LG-120907

Clinical data
- Other names: 1,2,3,4-Tetrahydro-2,2-dimethyl-6-trifluoromethyl-8-pyridono[5,6-g]quinoline
- Drug class: Nonsteroidal antiandrogen

Identifiers
- IUPAC name 2,2-Dimethyl-6-(trifluoromethyl)-1,9-dihydropyrido[3,2-g]quinolin-8-one;
- CAS Number: 179897-43-9;
- PubChem CID: 10851308;
- ChemSpider: 9026602;
- ChEMBL: ChEMBL350877;

Chemical and physical data
- Formula: C_{15}H_{13}F_{3}N_{2}O
- Molar mass: 294.277 g·mol^{−1}
- 3D model (JSmol): Interactive image;
- SMILES CC1(C=CC2=C(N1)C=C3C(=C2)C(=CC(=O)N3)C(F)(F)F)C;
- InChI InChI=1S/C15H13F3N2O/c1-14(2)4-3-8-5-9-10(15(16,17)18)6-13(21)19-12(9)7-11(8)20-14/h3-7,20H,1-2H3,(H,19,21); Key:MMLSXRYBGYGQEP-UHFFFAOYSA-N;

= LG-120907 =

Nonsteroidal antiandrogen of the quinoline group

LG-120907 is a nonsteroidal antiandrogen (NSAA) of the quinoline group which was developed by Ligand Pharmaceuticals along with selective androgen receptor modulators (SARMs) like LG-121071 and was never marketed.
 The drug is a high-affinity antagonist of the androgen receptor (AR) with a K_{i} value of 26 nM and has been found to inhibit growth of the ventral prostate and seminal vesicles in male rats without increasing circulating levels of luteinizing hormone or testosterone. However, this tissue selectivity has not been assessed in humans.

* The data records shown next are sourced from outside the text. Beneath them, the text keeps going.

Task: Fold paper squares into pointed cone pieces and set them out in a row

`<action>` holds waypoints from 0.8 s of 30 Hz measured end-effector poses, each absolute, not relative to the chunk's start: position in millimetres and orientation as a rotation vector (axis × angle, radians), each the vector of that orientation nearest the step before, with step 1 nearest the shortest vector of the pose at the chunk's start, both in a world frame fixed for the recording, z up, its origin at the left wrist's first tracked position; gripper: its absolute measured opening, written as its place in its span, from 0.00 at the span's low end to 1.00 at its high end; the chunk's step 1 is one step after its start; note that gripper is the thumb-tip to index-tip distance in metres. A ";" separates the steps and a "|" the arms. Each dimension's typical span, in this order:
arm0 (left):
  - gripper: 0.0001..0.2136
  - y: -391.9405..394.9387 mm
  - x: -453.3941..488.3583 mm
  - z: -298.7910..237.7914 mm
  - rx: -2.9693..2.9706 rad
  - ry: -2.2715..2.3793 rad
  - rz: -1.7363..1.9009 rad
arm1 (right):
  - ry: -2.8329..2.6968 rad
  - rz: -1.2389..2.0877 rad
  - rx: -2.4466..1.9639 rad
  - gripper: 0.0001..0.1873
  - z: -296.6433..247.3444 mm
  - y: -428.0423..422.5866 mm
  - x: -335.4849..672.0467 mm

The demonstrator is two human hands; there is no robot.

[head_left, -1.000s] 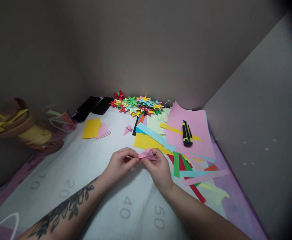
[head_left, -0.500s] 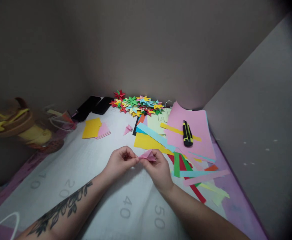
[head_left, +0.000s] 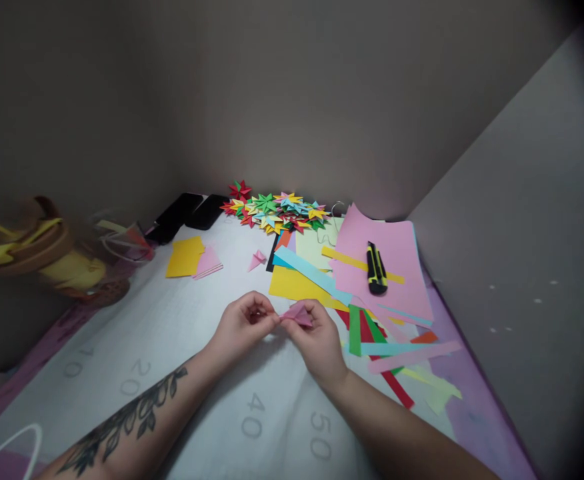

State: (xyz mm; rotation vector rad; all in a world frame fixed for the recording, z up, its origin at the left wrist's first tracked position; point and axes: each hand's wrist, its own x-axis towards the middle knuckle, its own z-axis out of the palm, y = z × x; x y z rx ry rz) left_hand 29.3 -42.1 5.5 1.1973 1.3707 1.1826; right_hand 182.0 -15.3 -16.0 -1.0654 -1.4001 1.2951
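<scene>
A small folded piece of pink paper [head_left: 298, 313] is held above the white mat between both hands. My left hand [head_left: 246, 323] pinches its pointed left tip between thumb and fingers. On the other side, my right hand [head_left: 318, 337] grips the wider end, thumb in front and fingers behind. Just beyond them, another folded pink paper piece [head_left: 257, 259] lies on the mat. Yellow paper squares [head_left: 185, 257] and pink paper squares [head_left: 208, 262] are stacked farther left.
Folded paper stars [head_left: 272, 210] are heaped at the back. To the right, a box cutter [head_left: 376, 269] rests on pink sheets [head_left: 402, 247], with coloured paper strips [head_left: 397, 360] scattered nearer. Dark phones [head_left: 179, 212] lie back left, by a clay pot [head_left: 32, 250].
Both hands keep their pinch on the pink paper, which is tilted very slightly differently. The whole view has shifted a few pixels; nothing else has moved.
</scene>
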 end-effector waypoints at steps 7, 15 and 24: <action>0.06 -43.6 31.4 6.7 1.254 1.389 1.169 | -1.409 1.350 -1.046 0.09 -18.6 -15.5 180.0; 0.03 -45.1 32.1 4.1 1.352 1.463 1.127 | -1.462 1.366 -1.122 0.11 -25.6 -15.7 181.5; 0.05 -46.4 31.5 -3.8 1.389 1.436 1.128 | -1.557 1.325 -1.135 0.12 -25.9 -16.5 180.1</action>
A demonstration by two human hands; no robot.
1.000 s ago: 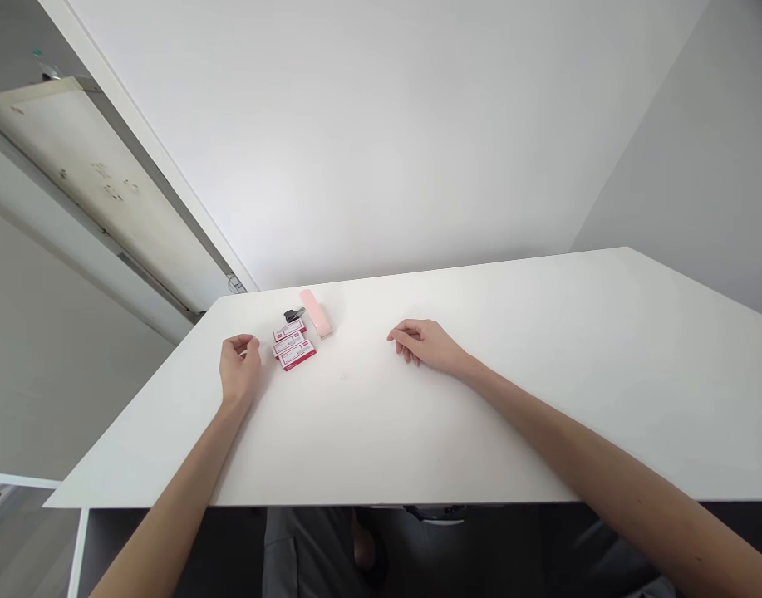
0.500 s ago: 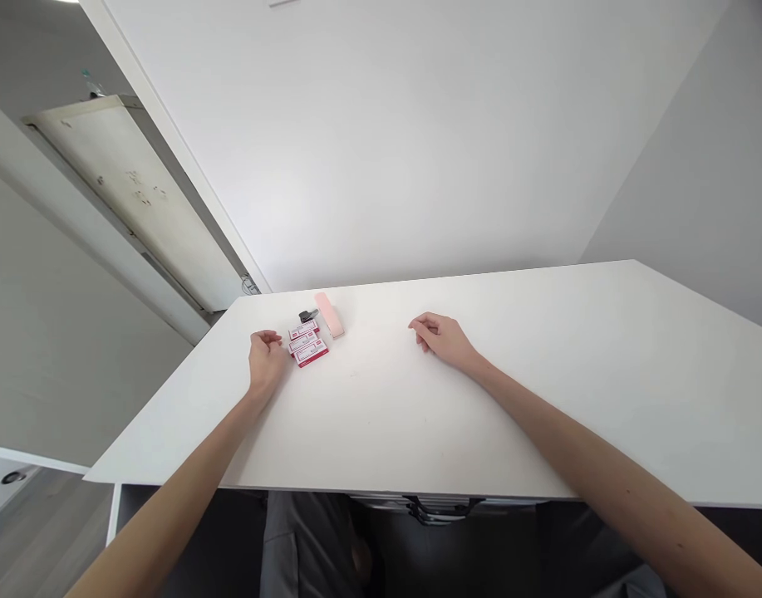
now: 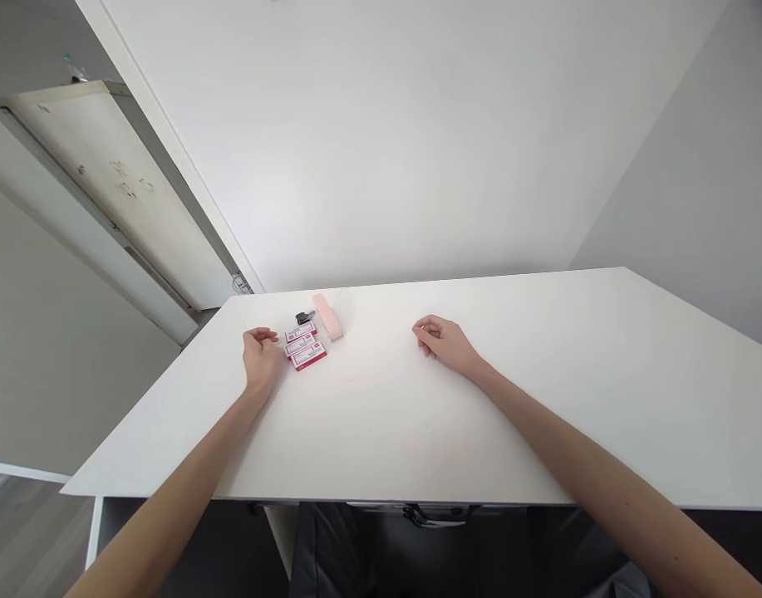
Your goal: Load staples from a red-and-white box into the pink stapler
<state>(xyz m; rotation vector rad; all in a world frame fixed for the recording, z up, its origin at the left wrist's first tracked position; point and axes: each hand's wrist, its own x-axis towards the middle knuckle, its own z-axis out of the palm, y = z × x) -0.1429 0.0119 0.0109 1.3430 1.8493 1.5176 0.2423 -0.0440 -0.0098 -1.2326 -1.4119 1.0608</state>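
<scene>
My left hand [image 3: 260, 357] rests on the white table [image 3: 418, 415], fingers loosely curled, holding nothing. Just right of it lie three small red and white boxes [image 3: 303, 347] side by side. Behind them sit a small dark clip-like object [image 3: 304, 317] and a pink oblong stapler-like object [image 3: 328, 316]. My right hand [image 3: 443, 340] rests on the table further right, fingers curled loosely inward, with nothing in it.
A plain white wall rises behind the table. At the left, a pale door or panel [image 3: 106, 191] leans beside the wall. The table's near edge [image 3: 386, 501] has dark clothing and a bag below it.
My left hand has slid toward the red boxes. My right hand stays about where it was. The camera view has shifted slightly.
</scene>
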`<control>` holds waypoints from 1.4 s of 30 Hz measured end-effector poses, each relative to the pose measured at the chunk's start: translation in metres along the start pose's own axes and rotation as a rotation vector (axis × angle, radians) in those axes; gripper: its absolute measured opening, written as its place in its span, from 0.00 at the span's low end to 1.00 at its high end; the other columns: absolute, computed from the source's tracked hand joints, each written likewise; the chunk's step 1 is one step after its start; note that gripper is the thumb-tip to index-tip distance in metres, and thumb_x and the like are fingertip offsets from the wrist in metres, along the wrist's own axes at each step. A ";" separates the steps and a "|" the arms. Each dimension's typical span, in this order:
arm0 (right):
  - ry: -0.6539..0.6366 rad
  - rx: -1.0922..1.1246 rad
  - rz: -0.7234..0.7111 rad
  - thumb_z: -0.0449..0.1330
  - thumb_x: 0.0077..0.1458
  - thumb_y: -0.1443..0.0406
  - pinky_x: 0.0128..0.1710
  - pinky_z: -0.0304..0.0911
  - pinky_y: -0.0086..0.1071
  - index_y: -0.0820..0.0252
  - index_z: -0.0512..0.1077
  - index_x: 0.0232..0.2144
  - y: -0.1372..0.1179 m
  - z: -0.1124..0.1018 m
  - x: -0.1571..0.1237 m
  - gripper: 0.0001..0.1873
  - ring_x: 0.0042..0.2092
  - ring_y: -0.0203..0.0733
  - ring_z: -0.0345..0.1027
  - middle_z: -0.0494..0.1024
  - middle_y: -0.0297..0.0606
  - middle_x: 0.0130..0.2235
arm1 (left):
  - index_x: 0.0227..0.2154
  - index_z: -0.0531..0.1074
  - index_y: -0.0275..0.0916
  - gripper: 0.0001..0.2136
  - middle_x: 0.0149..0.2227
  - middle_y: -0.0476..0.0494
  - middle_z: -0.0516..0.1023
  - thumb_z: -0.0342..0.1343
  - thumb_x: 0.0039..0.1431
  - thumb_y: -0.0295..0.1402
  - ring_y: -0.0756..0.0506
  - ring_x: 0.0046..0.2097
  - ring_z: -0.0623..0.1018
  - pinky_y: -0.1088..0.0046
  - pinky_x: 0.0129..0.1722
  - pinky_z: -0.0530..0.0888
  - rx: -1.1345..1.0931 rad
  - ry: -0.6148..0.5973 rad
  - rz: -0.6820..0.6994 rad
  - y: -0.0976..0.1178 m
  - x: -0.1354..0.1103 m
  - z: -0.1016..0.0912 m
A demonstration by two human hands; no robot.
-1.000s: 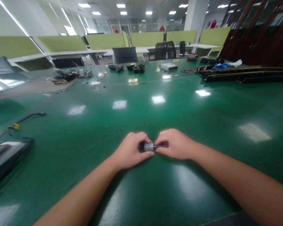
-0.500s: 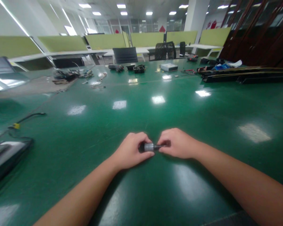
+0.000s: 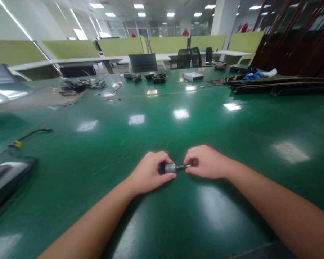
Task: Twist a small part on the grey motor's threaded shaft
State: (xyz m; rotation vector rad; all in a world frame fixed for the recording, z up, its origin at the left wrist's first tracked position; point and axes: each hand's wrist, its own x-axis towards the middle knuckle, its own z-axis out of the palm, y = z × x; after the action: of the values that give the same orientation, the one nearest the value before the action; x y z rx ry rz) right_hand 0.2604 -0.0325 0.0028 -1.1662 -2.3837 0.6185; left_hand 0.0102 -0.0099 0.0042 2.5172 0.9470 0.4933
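Note:
Low over the green table (image 3: 151, 223), both my hands meet around one small part. My left hand (image 3: 150, 172) is curled round a short silver cylinder (image 3: 170, 168), with its dark back end hidden in the fist. A thin dark shaft (image 3: 183, 167) sticks out of the cylinder to the right. My right hand (image 3: 205, 162) pinches the far end of that shaft with closed fingers. The hands are a few centimetres apart, joined only by the part.
A dark flat device with cables (image 3: 5, 176) lies at the left edge. Long black rails (image 3: 280, 86) run along the far right. Tools, a white box (image 3: 193, 76) and loose wires (image 3: 81, 85) are scattered at the far side, with office chairs (image 3: 143, 63) and green partitions beyond.
My right hand has slid a little to the right along the shaft, so more of the dark shaft shows between the hands. My left hand has stayed put.

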 end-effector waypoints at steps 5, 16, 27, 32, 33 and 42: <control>-0.034 0.007 0.020 0.67 0.52 0.68 0.33 0.61 0.28 0.60 0.79 0.33 0.003 -0.005 -0.002 0.03 0.33 0.35 0.69 0.78 0.34 0.32 | 0.34 0.74 0.40 0.09 0.32 0.50 0.78 0.66 0.54 0.37 0.47 0.33 0.75 0.71 0.36 0.66 -0.005 -0.009 -0.011 0.000 0.000 -0.001; -0.093 -0.012 0.099 0.67 0.50 0.68 0.33 0.61 0.29 0.59 0.81 0.33 0.010 -0.021 -0.008 0.05 0.33 0.37 0.69 0.79 0.35 0.32 | 0.33 0.74 0.40 0.10 0.32 0.50 0.78 0.67 0.53 0.38 0.47 0.33 0.75 0.71 0.35 0.67 -0.023 -0.008 -0.029 0.000 -0.003 -0.003; -0.087 0.030 0.096 0.67 0.51 0.68 0.33 0.62 0.28 0.59 0.80 0.32 0.006 -0.018 -0.007 0.04 0.33 0.35 0.70 0.79 0.33 0.32 | 0.34 0.75 0.41 0.09 0.31 0.51 0.77 0.67 0.53 0.37 0.47 0.32 0.74 0.72 0.34 0.66 -0.020 0.001 -0.041 0.004 -0.001 -0.002; -0.083 0.040 0.105 0.67 0.52 0.67 0.33 0.63 0.28 0.60 0.80 0.34 0.008 -0.019 -0.009 0.05 0.33 0.36 0.70 0.79 0.34 0.33 | 0.34 0.74 0.40 0.09 0.31 0.51 0.76 0.67 0.53 0.37 0.48 0.32 0.73 0.71 0.35 0.65 -0.022 -0.002 -0.030 0.004 -0.002 -0.002; -0.080 0.044 0.107 0.67 0.52 0.67 0.33 0.63 0.28 0.60 0.80 0.34 0.009 -0.018 -0.009 0.05 0.33 0.36 0.70 0.79 0.34 0.33 | 0.34 0.74 0.40 0.09 0.31 0.52 0.76 0.67 0.53 0.37 0.48 0.32 0.73 0.71 0.34 0.65 -0.022 -0.003 -0.028 0.004 -0.002 -0.002; 0.013 0.038 -0.012 0.66 0.56 0.66 0.37 0.60 0.30 0.61 0.80 0.36 -0.011 0.016 0.009 0.05 0.35 0.37 0.69 0.78 0.36 0.34 | 0.36 0.73 0.40 0.11 0.35 0.50 0.78 0.67 0.54 0.37 0.46 0.37 0.76 0.68 0.40 0.66 0.009 -0.002 -0.003 0.000 -0.002 0.003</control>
State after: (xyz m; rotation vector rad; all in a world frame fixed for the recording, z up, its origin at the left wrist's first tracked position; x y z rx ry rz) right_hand 0.2398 -0.0350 -0.0027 -1.1360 -2.3561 0.6473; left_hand 0.0098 -0.0118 0.0013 2.5240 0.9540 0.4870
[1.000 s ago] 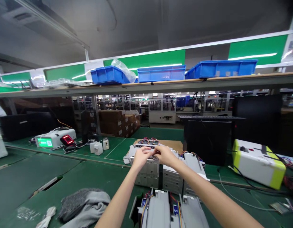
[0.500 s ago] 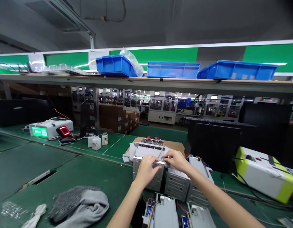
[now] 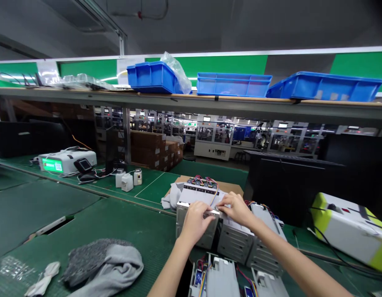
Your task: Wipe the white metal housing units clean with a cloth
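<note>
My left hand [image 3: 195, 229] grips the near top edge of a sheet-metal electronics chassis [image 3: 186, 216]. My right hand [image 3: 236, 209] has its fingertips on the same top edge, close to my left hand. Any small part between them is hidden by my fingers. Two similar louvred chassis [image 3: 234, 241] stand to the right. Behind my hands lies a unit with coloured wires [image 3: 200, 191]. Two open grey units with wiring [image 3: 218, 278] lie just below my forearms.
Grey gloves [image 3: 104, 264] lie on the green bench mat [image 3: 69, 214] at left. A white-and-lime device [image 3: 348, 231] sits right, with a black monitor [image 3: 286, 189] behind. Blue bins [image 3: 232, 84] line the overhead shelf [image 3: 191, 99].
The whole view has shifted slightly right and down in the picture as my head turned. My hands stay at the chassis edge. The scanner's red glow at left has gone dark.
</note>
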Demonstrator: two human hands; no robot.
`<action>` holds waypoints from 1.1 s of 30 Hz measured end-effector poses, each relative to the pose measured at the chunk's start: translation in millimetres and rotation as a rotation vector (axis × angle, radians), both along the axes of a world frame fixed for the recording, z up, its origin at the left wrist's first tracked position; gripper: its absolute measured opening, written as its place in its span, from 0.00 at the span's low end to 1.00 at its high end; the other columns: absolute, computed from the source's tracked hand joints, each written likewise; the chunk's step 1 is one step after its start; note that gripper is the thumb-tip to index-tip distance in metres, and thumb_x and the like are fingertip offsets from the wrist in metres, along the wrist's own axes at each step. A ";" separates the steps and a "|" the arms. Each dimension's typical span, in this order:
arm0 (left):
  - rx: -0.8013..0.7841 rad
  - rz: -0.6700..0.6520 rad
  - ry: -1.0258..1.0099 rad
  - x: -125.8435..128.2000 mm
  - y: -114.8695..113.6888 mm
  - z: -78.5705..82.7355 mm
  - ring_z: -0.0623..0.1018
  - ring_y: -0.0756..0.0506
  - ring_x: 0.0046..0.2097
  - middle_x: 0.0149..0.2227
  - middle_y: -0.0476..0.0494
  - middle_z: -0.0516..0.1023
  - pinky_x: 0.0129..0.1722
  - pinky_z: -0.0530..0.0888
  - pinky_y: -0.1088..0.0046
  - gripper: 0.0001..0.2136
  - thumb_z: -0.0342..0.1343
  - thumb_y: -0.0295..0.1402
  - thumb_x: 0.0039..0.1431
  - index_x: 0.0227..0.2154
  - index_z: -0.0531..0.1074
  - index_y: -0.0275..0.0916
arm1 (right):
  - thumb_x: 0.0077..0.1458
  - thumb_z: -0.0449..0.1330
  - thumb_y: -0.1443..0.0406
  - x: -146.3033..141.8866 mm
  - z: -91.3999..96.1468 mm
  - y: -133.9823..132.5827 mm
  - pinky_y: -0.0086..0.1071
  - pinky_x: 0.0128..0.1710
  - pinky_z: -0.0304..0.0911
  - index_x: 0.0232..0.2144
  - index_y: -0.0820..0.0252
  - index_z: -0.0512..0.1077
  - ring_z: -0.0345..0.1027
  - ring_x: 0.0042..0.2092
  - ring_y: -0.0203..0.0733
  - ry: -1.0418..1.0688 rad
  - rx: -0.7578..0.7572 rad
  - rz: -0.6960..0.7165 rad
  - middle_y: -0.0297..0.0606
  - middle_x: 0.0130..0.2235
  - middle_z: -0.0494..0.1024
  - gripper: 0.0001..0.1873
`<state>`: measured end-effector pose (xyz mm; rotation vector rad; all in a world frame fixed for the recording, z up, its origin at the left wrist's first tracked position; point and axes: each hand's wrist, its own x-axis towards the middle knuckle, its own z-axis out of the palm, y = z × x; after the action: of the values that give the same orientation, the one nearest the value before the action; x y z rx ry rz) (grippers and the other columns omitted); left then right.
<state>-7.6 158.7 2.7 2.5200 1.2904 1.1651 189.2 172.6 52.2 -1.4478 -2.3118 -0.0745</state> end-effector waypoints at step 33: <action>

LG-120907 is orally active and shows greater oral potency than the arylpropionamide NSAA flutamide.

The 7-fluoro derivative of LG-120907, LG-105, is also a potent NSAA, and appears to possess greater potency in comparison. Conversely, the 6-ethyl, 8-didesmethyl analogue of LG-120907, LG-121071, is a SARM with potent androgenic activity equivalent to that of dihydrotestosterone (DHT).